Eskişehir benim doğduğum, büyüdüğüm şehir. Orada geçen üniversite öncesi yıllarımda adı gibi eski bir şehirdi. Bakımsızdı, plansızdı, özensizdi.. Kimse nedir, ne değildir bilmezdi. Ama sonrasında Eskişehir inanılmaz bir değişim geçirdi ve bugün Türkiye’nin en modern şehirlerinden biri haline geldi. Yılllardır önünden geçipte farkında olmadığım eski yapılar onarıldı, şehir parklarla, heykellerle bezendi. Bugün turizm şirketlerinin hafta sonu programları arasında Eskişehir’i görmek beni hala şaşırtıyor. Eski Odunpazarı evleri restore edildi, orada müzeler açıldı, eski bir han tamamen sanatçılara ayrıldı.

Edirne’nin Eskişehir’e göre tarihi zenginliği karşılaştırılamayacak kadar çok. Osmanlı İmparatorluğu’nun eski başkenti. Her şeyi bir kenara bırakın, dünya mimarisinin en kıymetli mücevherlerinden biri Selimiye orada. İstanbul’a ve Balkan ülkelerine çok yakın, karayolu ile Avrupa’ya gidip gelenler hemen yakınından geçiyorlar.

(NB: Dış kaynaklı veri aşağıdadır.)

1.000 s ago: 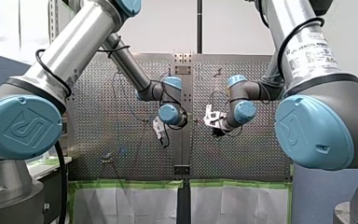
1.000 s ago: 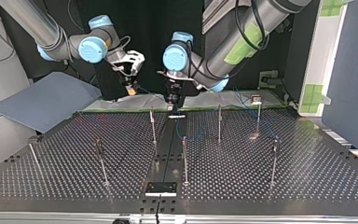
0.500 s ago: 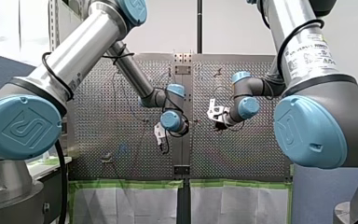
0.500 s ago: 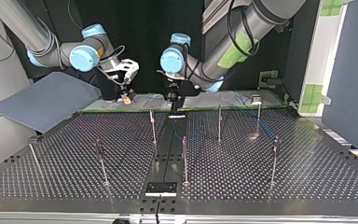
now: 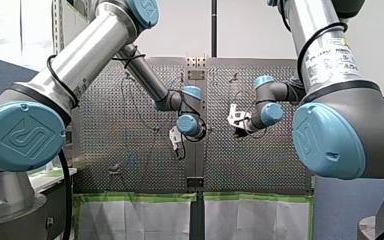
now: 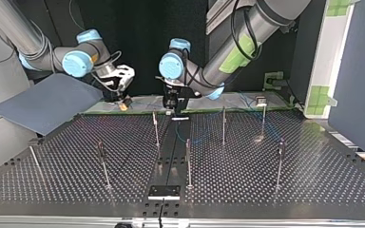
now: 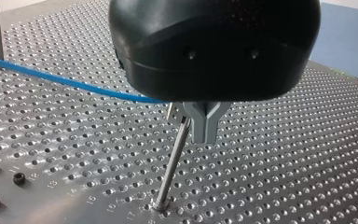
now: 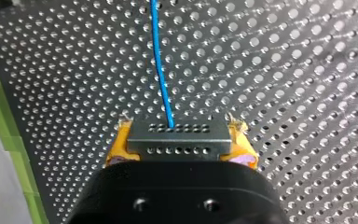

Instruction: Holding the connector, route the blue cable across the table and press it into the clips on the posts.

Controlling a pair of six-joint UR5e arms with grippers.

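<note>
My right end effector (image 8: 181, 147) is clamped by its yellow pads (image 8: 116, 150) on the dark connector (image 8: 177, 137), from which the blue cable (image 8: 161, 65) runs ahead over the perforated worktop (image 8: 284, 70), while my left end effector (image 7: 205, 133) is pinched closed beside a post (image 7: 172, 163), the cable reaching it.

Blue cable (image 7: 65, 81) ducks behind the black housing of my left gripper (image 7: 204, 134), so no telling if it's gripped. In the right wrist view the connector (image 8: 177, 138) covers most of the yellow pads (image 8: 116, 150) on my right gripper (image 8: 179, 145), and the cable runs off the edge.
</note>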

Tüm bu özellikleri ile Edirne’nin bugün Türkiye’nin turizm incilerinden biri olması lazım ama şimdilik ne yazık ki bu konumdan çok uzak gözüküyor.

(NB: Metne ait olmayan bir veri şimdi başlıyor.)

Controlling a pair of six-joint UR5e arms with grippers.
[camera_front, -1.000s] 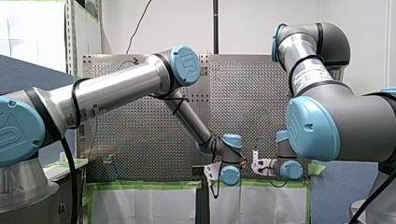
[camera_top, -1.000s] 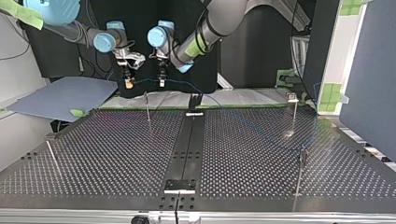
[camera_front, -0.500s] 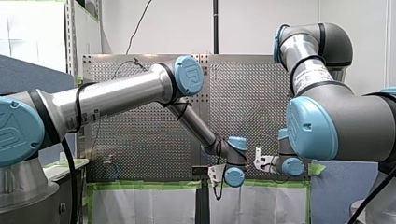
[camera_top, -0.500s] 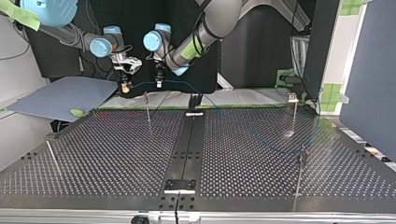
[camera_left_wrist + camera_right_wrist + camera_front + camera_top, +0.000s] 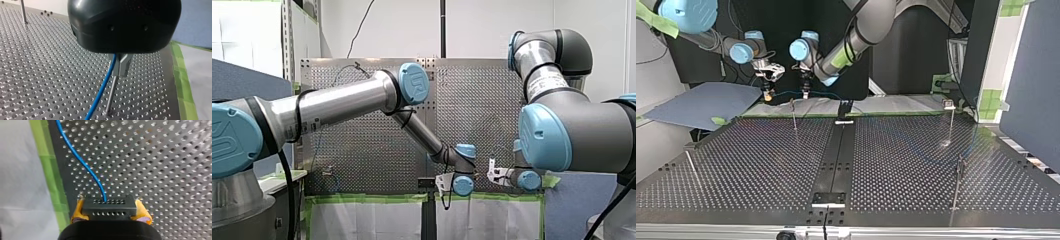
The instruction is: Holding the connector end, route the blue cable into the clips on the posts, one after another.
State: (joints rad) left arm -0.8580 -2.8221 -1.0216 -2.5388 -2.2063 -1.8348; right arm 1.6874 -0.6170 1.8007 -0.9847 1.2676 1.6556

Sonuçta bir Eskişehir’li olarak Edirne’ye ve Türkiye’nin tüm şehirlerine bir Yılmaz Büyükerşen dilemekten başka bir şey kalmıyor galiba. Bir şehri yeni baştan yaratmak için ne iktidar partisine, ne de ana muhalefet partisine mensup olmak gerekmediğini sadece vizyona, sevgiye ve bilgiye gerek olduğunu herkese gösteren ne kadar güzel bir örnek….



 
Bu arada tabiki Edirne'nin o güzelim meyve sabunlarından da alındı ve banyoya yerleştirildi..

6 yorum:

moon dedi ki...

ne iyi bir rehber oldunuz bana ...önümüzdeki hafta sonu edirne seyri sefer eyleme arzusundayken...

behcet dedi ki...

beraber gezmiş olmama ragmen kısa ve can alıcı bu kadar yazılabilirdi
eşim diye değil gercekten cok beğendim anlatımını

Kirpikteki Gözyaşı dedi ki...

Çok severim Edirne'yi...1 senem orada geçti...Farklıdır herşeyi...İnsanı, doğası...

Berceste dedi ki...

Ozbekistan beklerken Edirne surpriz oldu :)

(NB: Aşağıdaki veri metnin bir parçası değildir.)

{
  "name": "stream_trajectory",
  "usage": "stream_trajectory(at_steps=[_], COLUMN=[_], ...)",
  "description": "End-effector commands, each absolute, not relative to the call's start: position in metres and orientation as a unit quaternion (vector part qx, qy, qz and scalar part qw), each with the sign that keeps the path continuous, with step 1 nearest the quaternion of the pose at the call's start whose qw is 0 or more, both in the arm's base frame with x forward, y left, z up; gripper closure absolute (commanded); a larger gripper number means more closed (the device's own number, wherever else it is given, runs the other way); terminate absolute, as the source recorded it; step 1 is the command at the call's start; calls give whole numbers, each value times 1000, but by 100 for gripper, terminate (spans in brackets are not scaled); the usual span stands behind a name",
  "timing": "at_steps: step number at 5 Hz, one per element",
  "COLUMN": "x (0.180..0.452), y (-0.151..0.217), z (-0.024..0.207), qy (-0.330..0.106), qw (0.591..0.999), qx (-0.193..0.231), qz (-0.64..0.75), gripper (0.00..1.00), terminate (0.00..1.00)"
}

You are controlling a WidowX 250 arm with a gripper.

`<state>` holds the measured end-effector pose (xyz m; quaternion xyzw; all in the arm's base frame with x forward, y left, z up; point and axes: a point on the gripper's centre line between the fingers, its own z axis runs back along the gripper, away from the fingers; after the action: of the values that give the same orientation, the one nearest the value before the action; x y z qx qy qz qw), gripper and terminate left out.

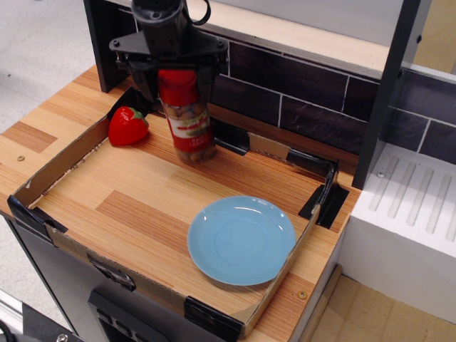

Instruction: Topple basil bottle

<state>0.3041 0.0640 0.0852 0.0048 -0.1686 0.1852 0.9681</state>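
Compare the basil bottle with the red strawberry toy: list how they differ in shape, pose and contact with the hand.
The basil bottle is a tall clear cylinder with a label; the strawberry toy is small, rounded and solid red. The bottle leans, its base toward the blue plate; the toy lies on the tray floor by the cardboard wall. The hand is at the bottle's red lid; the toy sits apart from it. Both show red and sit at the tray's back left.

Bare tray floor (pixel 142 192) lies open between the strawberry toy (pixel 127 125) and the blue plate (pixel 241 239).
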Motion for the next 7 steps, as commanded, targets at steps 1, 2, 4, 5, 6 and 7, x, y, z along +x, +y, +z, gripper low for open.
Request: stream_trajectory(at_steps=[1, 2, 4, 5, 6, 7], x=[287, 285, 285, 285, 283, 274], y=[66, 73, 67, 65, 64, 72], z=[95, 89, 94, 94, 85, 78], qy=[-211, -224, -299, -337, -337, -318], qw=[974, 973, 949, 936, 939, 947], qx=[-34, -58, -94, -99, -72, -38], qz=[72, 22, 29, 30, 17, 12], gripper=[100, 100, 100, 100, 100, 100], terminate=[0, 0, 0, 0, 0, 0])
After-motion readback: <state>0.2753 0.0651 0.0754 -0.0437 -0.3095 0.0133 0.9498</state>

O evlere icim gidiyor. Daha dun ata yadigari ev, cok mirascili olmanin, anlasilamamasinin acisiyla yikildi, icim yandi :(((

minimalist dedi ki...

Edirneyi çok merak eden ben bir türlü zaman ayırıp da öncelikleri arasına alamadı. Ama artık olmalı diyorum zira hem Selimiye hem de ciğerler beni adeta bir mıknatıs gibi çekmekte :)) Eskişehir meselesine ise %100 katılıyorum. Bizi de burada yaşayanlar olarak şaşırtmaya devam ediyor ve bu da bize iyi geliyor sevgii Mavilimon!!!

Tamer dedi ki...

Öncelikle, tebrik ediyorum, harika bir anlatım olmuş. Eskişehir ile Edirne'yi kıyaslamanıza gelince, gerçekten bu kadar tarihi ve özel bir şehir turizmden hak ettiği payı alamıyor, inanılır gibi değil. Kırkpınar unesco dünya mirası listesine girdi. önümüzdeki yıllarda Selimiye camii girecek. Umarım, Edirne yurtiçi ve yurtdışından gelen turistlerle haşır neşir olur diyorum. Bir Edirneli olarak Eskişehir'e gitmek bir türlü kısmet olmadı, ama önümüzdeki tatilde yolumu Eskişehir'den geçirmek istiyorum.